What to produce » The answer must consist of every line from the entries that holds the word "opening".

Recorded data »
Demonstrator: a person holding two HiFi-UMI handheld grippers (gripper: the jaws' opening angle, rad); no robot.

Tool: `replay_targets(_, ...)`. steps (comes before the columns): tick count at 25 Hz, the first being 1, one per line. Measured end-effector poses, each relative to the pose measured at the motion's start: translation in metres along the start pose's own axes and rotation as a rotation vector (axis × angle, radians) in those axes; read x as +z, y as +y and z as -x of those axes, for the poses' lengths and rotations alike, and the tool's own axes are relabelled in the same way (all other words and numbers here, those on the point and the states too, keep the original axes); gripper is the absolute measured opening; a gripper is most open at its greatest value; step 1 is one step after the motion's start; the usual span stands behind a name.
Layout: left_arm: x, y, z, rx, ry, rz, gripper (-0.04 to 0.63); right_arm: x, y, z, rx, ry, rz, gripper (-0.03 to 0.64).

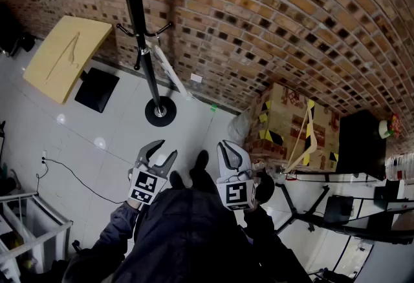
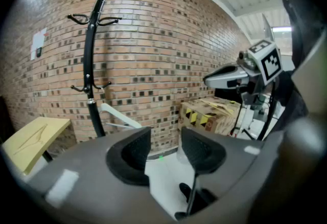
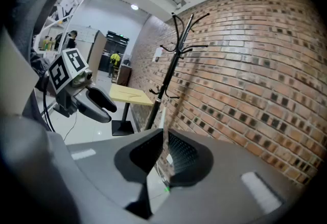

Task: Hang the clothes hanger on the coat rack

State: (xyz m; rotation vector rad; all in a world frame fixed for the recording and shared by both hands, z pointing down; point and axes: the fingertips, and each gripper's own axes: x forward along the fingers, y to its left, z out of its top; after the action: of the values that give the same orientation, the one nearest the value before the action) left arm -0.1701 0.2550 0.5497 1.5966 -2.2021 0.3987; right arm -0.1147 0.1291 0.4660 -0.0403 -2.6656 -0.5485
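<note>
2 grippers, 1 hanger, logged left to right. clothes hanger (image 1: 66, 55): lay flat on wooden table (image 1: 94, 31), well apart from both grippers. coat rack (image 1: 137, 13): stood upright near brick wall (image 1: 259, 10). left gripper (image 1: 165, 149): jaws wide apart, empty. right gripper (image 1: 233, 149): jaws closed together, nothing held. cardboard box (image 1: 284, 114): stood against the wall.

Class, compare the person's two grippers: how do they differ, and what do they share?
The left gripper has its jaws apart; the right gripper has them closed together. The left gripper sits toward the coat rack, the right gripper toward the cardboard box. Both hold nothing.
</note>
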Motion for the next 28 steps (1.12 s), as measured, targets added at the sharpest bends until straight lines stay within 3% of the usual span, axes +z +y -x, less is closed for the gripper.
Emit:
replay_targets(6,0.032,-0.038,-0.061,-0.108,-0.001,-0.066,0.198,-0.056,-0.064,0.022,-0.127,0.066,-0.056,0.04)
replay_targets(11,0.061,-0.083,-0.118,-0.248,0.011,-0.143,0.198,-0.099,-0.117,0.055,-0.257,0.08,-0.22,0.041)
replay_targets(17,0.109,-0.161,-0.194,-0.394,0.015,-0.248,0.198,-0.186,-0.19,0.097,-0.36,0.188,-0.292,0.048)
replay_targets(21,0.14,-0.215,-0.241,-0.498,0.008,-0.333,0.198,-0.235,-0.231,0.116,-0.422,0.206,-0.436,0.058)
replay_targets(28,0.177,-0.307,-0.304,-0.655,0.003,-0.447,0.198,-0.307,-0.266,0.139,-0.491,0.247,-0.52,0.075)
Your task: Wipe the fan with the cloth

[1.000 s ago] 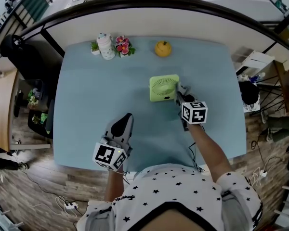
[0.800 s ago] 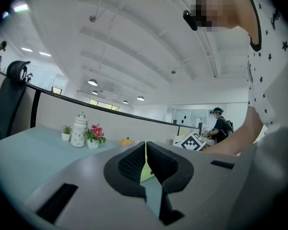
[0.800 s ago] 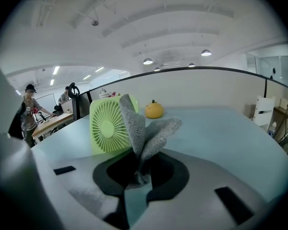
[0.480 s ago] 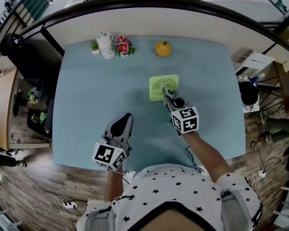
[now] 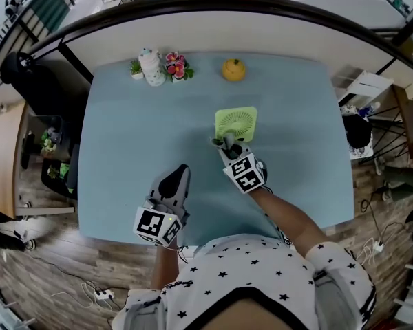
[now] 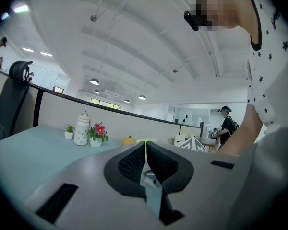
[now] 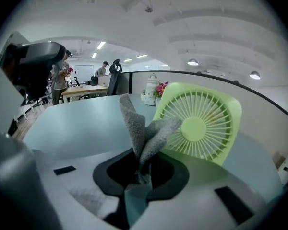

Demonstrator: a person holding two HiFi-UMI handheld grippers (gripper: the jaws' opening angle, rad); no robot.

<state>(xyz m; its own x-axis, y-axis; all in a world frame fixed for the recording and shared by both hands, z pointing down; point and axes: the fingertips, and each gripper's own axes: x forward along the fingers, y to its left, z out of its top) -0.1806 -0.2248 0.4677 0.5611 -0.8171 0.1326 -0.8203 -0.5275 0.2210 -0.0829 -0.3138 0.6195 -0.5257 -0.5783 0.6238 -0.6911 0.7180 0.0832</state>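
Note:
A small green fan (image 5: 236, 124) stands on the blue table (image 5: 124, 136), right of centre; in the right gripper view the green fan (image 7: 201, 126) faces me, close ahead. My right gripper (image 5: 225, 143) is shut on a grey cloth (image 7: 143, 131), whose folds stick up at the fan's left front edge. In the head view the grey cloth (image 5: 227, 141) shows just below the fan. My left gripper (image 5: 177, 177) rests near the table's front, shut with nothing in it, well left of the fan.
At the table's back edge stand a white jar (image 5: 151, 67), a small potted plant (image 5: 135, 67), pink flowers (image 5: 175, 64) and a yellow ornament (image 5: 233, 69). A black office chair (image 5: 27, 81) sits off the left side. A dark partition rail runs behind the table.
My right gripper with the cloth has swung from the fan's right side leftward, across its front, to its lower left corner. The left gripper has stayed still.

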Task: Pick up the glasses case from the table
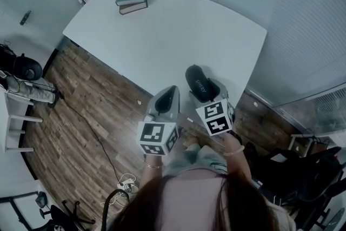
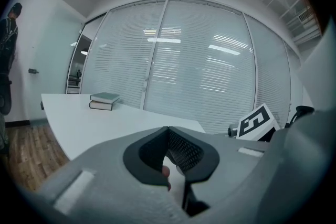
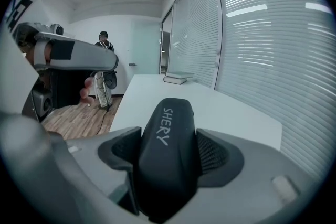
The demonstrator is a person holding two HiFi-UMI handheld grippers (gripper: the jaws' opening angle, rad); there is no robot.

Result for this exercise »
Demonstrator: a person holding two HiFi-UMI handheld grippers (gripper: the jaws' opening angle, rad); no robot.
Tool: `replay_targets(_, ...)`. steps (comes before the columns): tick count at 25 Hz, the first being 1, one per line. Measured end-effector poses, each relative to the pose measured at the motion's start: translation in metres along the start pose's own axes and rotation as a rotation vector (axis × angle, radians) in those axes; read x as +z, y as +y and z as -x of those axes, for the poses' lengths and rotations alike, and the tool's own axes are relabelled in the same way (all other words and numbers here, those on the point and the states too, keep the original axes); gripper is the absolute measured opening; a gripper is most open at its greatest value; step 1 is one step after the motion's start; the usual span stands behind a name.
Demonstrator: a person holding two HiFi-UMI handheld grippers (gripper: the jaws' opening angle, rad); no robot.
The demonstrator is a person holding two HiFi-UMI handheld grippers (gripper: the jaws' opening angle, rad); there is no robot.

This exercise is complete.